According to notable American historian Richard B. Morris (1904-1989), the most significant and influential of these white Protestant upper-class men were John Adams (1735-1826), Benjamin Franklin (1706-1790), Alexander Hamilton (c. 1755-1804) John Jay (1745-1829), Thomas Jefferson (1743-1826), James Madison (1751-1836) and George Washington (1732-1799). Of these seven men, five owned enslaved people at various points. Of those five, Franklin’s views tended toward abolitionism by the mid-1760s. In later life, Washington also expressed unease with the institution of slavery. Jay and Madison were owners of enslaved people and Jefferson was perhaps the chief slaver among the Founding Fathers, owning more than 600 enslaved people throughout his lifetime.
A brief aside on the United States Constitution: In short, the United States Constitution is an oddity. Brilliant and revolutionary as it might have been when it came into force in 1789, it is very much a document of the late eighteenth century, warts and all. Consider the opening words, ‘We the people…’ Of course, this really means ‘We the white men…’

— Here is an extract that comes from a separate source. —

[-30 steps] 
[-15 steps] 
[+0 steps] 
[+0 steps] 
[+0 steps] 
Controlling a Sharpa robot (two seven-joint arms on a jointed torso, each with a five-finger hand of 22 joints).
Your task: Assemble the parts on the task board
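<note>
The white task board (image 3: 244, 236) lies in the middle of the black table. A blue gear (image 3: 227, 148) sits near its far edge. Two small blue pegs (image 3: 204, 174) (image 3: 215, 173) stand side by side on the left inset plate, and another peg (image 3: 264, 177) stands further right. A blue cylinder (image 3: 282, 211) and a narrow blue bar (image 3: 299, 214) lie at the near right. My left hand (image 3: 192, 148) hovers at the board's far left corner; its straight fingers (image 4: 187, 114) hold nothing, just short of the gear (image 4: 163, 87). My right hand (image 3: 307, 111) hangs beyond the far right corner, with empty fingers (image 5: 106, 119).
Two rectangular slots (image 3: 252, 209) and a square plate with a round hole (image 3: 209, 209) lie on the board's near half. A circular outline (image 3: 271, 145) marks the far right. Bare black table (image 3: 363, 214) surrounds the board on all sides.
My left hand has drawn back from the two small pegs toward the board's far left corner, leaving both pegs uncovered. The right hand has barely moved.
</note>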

The United States Constitution is the oldest national constitution still in use. Some might see that as evidence of its strength. Some might argue that subsequent amendments have made up for any of its weaknesses. A look at the 27 amendments that have been passed by Congress and ratified by the requisite number of states demonstrates how insufficient this procedure is. Between 1971, with the passage of the 26th Amendment (‘The right of citizens of the United States, who are eighteen years of age or older, to vote shall not be denied or abridged by the United States or by any State on account of age’) and the present day, only one other amendment has passed. The 27th Amendment (ratified in 1992) states simply, ‘No law, varying the compensation for the services of the Senators and Representatives, shall take effect, until an election of representatives shall have intervened.’ The Equal Rights Amendment (ERA) was passed by Congress by 1972 and sent to states for ratification. This amendment includes the following three sections:
Section 1. Equality of rights under the law shall not be denied or abridged by the United States or by any State on account of sex.

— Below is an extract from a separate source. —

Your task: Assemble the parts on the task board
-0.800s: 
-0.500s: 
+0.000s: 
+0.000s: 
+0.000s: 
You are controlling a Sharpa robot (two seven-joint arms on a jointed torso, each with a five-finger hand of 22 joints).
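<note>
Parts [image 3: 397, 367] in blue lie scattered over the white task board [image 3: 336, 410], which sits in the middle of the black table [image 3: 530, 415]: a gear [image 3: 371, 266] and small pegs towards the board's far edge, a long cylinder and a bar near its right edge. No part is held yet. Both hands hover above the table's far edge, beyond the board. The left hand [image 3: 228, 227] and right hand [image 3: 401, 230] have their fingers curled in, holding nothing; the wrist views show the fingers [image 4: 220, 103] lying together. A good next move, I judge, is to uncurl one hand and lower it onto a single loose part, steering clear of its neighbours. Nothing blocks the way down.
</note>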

Sec. 2. The Congress shall have the power to enforce, by appropriate legislation, the provisions of this article.
Sec. 3. This amendment shall take effect two years after the date of ratification.
Although the requisite number of states (38) approved the ERA in January 2020, two deadlines had already passed (1979 and 1982) and the amendment now resides in legal Limbo. Has society changed so little since 1971 that the 27th Amendment has been the only revision suitable for ratification? Maybe the whole project of the United States Constitution requires a revisit…
In the decades between the founding of the United States and the Emancipation Proclamation (1863), political stances concerning the institution of slavery depended largely on economic interests and not on genuine regard for equality. Of course, there were small groups of passionate abolitionists, especially among communities of Quakers. For their part, both Adams and Hamilton abhorred slavery. But it can be argued that the abolitionism of many (if not most) Northern politicians was fuelled by the desire to weaken the power of the Southern states, whose economies depended on the labour of enslaved people.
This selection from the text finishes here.